(Work instructions):
In the records below, which lines include "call"? Copy them.

(Data extract):
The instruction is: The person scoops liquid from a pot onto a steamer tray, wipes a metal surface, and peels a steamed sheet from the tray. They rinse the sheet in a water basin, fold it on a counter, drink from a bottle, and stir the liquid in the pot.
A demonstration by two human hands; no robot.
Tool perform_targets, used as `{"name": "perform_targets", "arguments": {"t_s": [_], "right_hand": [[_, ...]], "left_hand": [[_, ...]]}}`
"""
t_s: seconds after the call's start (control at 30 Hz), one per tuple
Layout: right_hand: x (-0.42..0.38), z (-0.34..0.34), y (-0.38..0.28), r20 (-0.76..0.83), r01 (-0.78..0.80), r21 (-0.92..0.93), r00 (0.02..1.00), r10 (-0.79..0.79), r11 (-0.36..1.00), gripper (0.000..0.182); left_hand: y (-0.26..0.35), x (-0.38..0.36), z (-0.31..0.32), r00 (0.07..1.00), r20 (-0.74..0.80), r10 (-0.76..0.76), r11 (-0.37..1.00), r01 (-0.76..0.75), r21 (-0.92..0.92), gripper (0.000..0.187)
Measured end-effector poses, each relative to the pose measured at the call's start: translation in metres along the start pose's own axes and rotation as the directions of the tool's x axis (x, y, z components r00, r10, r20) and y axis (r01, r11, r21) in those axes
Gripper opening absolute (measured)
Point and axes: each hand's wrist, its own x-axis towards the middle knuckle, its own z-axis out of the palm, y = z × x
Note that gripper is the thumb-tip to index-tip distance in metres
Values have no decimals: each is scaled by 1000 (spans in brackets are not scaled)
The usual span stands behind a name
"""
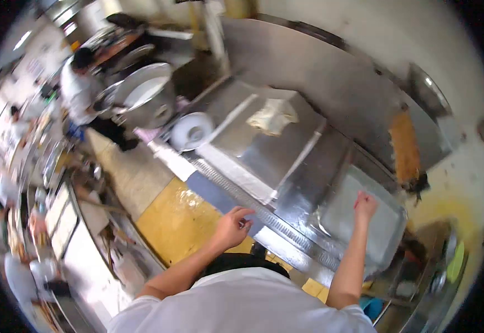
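Note:
My left hand [233,227] hovers near the front edge of the steel counter, its fingers loosely curled and apart, with nothing seen in them. My right hand [366,204] is held over a wide, shallow tray [389,244] with a pale, flat surface. Its fingers are closed; what they hold, if anything, is too small to make out. Left of the tray, a raised steel box-like cover [264,161] bears a crumpled cream cloth [273,115]. Along the counter's front runs a slotted drain strip [281,226].
A white bowl [192,132] stands at the counter's left end, near a large metal pot [145,91]. A person in white [78,89] is beside that pot. A worktable [81,250] lies behind on the left, with other people beyond. A brown board [406,147] hangs at the right wall.

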Motion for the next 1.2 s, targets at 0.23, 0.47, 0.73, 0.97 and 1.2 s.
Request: {"name": "perform_targets", "arguments": {"t_s": [0.23,0.47,0.73,0.97,1.2], "right_hand": [[-146,145,-53,486,531,13,737,-470,847,14],[-298,236,-121,798,694,269,227,-558,667,59],[-443,297,-140,867,637,428,-88,-491,641,55],[-557,319,-134,884,648,443,-202,-421,619,46],[-616,333,-129,883,630,465,-274,-382,622,41]], "left_hand": [[-20,-54,-47,966,-259,12,1000,-15,-11,25],[-48,-138,-145,857,-488,167,970,-55,235,15],[67,-143,-300,952,-178,250,698,-49,715,17],[89,-149,-345,937,-219,273,598,13,801,21],[70,-168,-339,940,-274,204,616,94,782,25]]}}
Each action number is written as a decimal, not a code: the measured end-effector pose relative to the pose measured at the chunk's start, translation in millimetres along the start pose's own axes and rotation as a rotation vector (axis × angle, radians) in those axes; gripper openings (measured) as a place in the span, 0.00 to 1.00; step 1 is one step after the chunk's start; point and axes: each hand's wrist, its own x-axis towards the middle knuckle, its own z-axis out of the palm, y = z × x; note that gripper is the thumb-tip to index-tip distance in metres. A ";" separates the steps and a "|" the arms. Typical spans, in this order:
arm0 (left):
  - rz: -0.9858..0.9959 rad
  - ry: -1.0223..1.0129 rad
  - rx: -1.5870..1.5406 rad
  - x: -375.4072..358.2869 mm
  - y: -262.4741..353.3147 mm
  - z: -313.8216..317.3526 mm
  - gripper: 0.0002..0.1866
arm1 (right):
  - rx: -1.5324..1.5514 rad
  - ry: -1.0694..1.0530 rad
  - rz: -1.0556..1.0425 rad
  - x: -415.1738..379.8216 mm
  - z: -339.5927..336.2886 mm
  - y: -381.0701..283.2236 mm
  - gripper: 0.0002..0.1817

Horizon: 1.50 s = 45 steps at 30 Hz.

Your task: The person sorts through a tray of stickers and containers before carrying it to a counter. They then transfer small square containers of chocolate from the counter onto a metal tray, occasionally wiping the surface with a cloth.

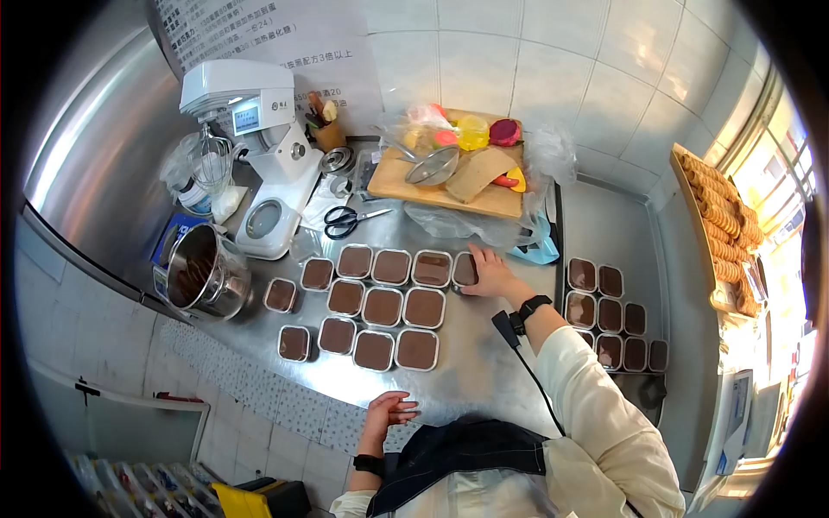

(Answer below):
t_s: seconds after the call's start (control at 30 Hz), one per tuple
Measured end-effector poses, each relative to the pose measured at the call's start: translation in metres along the start pose's own axes and rotation as the directions of the tool's x axis (x, y, z components r00, r10, r20) and y axis (r01, r11, r21) in those axes

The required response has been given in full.